Dans le quatrième article, daté du 10 décembre 1885, Gaudet présente un texte manuscrit de Sigogne qui révèle non seulement la perspicacité du missionnaire français, mais, pour la première fois, les difficultés encourues par le prêtre avec ses ouailles. Ce manuscrit intitulé Regître de Fabrique de la Paroisse de la Baye Ste-Marie, anglicée Clare, Diocèse de Québec6, couvre la période du 30 septembre 1799 jusqu’en septembre 1811. C’est le seul registre de cette paroisse, rédigé par Sigogne, qui existe encore aujourd’hui. Les autres ont vraisemblablement été victimes des flammes lors des deux grands incendies survenus en 1820 et en 1893. Aussi, il ne reste que quelques pages manuscrites ainsi que quelques- unes transcrites par Gaudet du Registre des baptêmes, mariages et sépultures tenu par Sigogne à la paroisse Sainte-Marie, la majeure partie de ce registre ayant probablement subi le même sort.
Nous concluons ici les deux chroniques au sujet des écrits de Placide Gaudet à propos de Sigogne et de son époque. Avis aux lecteurs intéressés : Gaudet a énormément publié sur Sigogne et l’Acadie de son vivant dans les journaux francophones du temps, en particulier le Courrier des Provinces Maritimes, Le Moniteur Acadien et L’Évangéline.
1 Gaudet, « L ’abbé Jean-Mandé Sigogne », Courrier des Provinces Maritimes (19 novembre 1885), p. 2.
2 Journal de l’Abbé J. M. Sigogne.

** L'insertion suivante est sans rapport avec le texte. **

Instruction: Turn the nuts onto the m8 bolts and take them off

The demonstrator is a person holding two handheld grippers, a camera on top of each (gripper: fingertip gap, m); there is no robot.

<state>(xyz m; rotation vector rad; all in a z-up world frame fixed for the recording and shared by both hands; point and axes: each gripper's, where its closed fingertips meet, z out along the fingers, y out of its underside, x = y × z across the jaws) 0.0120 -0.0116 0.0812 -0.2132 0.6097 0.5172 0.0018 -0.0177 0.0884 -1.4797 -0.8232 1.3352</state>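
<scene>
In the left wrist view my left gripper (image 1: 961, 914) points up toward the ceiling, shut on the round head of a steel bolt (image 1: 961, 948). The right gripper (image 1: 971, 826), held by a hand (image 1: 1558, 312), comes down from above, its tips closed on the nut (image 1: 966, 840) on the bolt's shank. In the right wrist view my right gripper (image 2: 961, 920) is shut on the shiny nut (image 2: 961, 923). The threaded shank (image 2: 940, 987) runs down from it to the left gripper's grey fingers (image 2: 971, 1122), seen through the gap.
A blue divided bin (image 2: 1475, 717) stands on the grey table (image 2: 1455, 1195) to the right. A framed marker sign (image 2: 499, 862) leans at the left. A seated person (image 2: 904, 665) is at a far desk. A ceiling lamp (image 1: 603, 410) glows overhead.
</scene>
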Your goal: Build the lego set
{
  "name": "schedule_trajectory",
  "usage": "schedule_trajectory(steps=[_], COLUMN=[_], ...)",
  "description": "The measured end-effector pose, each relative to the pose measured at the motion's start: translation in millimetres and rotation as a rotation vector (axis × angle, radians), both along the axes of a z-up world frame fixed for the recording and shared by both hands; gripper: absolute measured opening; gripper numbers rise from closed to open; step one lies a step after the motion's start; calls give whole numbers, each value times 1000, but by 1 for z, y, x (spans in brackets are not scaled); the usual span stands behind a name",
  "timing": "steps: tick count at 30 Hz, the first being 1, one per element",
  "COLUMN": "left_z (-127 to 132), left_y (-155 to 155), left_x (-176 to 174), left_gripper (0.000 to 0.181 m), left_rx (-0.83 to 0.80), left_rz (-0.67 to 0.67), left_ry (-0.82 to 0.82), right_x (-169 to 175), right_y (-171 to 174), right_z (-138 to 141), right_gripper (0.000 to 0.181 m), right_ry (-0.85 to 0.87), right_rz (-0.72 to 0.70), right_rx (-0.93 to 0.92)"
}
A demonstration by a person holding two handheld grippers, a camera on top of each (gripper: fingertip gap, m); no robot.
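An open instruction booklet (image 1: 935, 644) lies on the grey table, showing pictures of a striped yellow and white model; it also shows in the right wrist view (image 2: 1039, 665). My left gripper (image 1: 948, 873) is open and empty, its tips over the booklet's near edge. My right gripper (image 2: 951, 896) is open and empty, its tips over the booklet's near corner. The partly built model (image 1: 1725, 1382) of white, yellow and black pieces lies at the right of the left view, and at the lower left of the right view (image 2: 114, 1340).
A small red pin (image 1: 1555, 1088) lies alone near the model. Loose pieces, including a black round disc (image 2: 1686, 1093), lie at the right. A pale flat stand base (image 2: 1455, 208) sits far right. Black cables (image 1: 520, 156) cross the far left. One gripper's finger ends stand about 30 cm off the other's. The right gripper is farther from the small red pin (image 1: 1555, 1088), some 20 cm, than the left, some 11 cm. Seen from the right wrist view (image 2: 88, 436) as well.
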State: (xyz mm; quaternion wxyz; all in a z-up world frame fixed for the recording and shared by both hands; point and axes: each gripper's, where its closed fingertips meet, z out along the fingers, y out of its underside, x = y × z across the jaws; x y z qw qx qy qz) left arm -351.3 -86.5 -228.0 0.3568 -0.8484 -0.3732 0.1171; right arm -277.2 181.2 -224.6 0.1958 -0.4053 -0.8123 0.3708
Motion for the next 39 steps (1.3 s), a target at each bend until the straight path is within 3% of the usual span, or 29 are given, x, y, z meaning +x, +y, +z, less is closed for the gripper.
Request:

De Londres à Halifax sur le brig Stag, en 1799 », L’Évangéline (30 octobre 1890), pp. 1-2.
3 Gaudet, « L ’abbé Jean-Mandé Sigogne », (26 novembre 1885), p. 1.
4 Pombcoup ou Pouboumkou est l’ancien toponyme du village acadien nommé aujourd’hui Pubnico-Ouest au Sud-Ouest de la Nouvelle-Écosse.
5 Gaudet, « L ’abbé Jean-Mandé Sigogne (suite) » (3 décembre 1885), p. 1.
6 L’original de ce précieux document couvrant la période de 1799 à 1811 est conservé aux archives du Centre acadien, Université Sainte-Anne, Pointe-de-l’Église, Nouvelle-Écosse: MG 2C, Vol 12.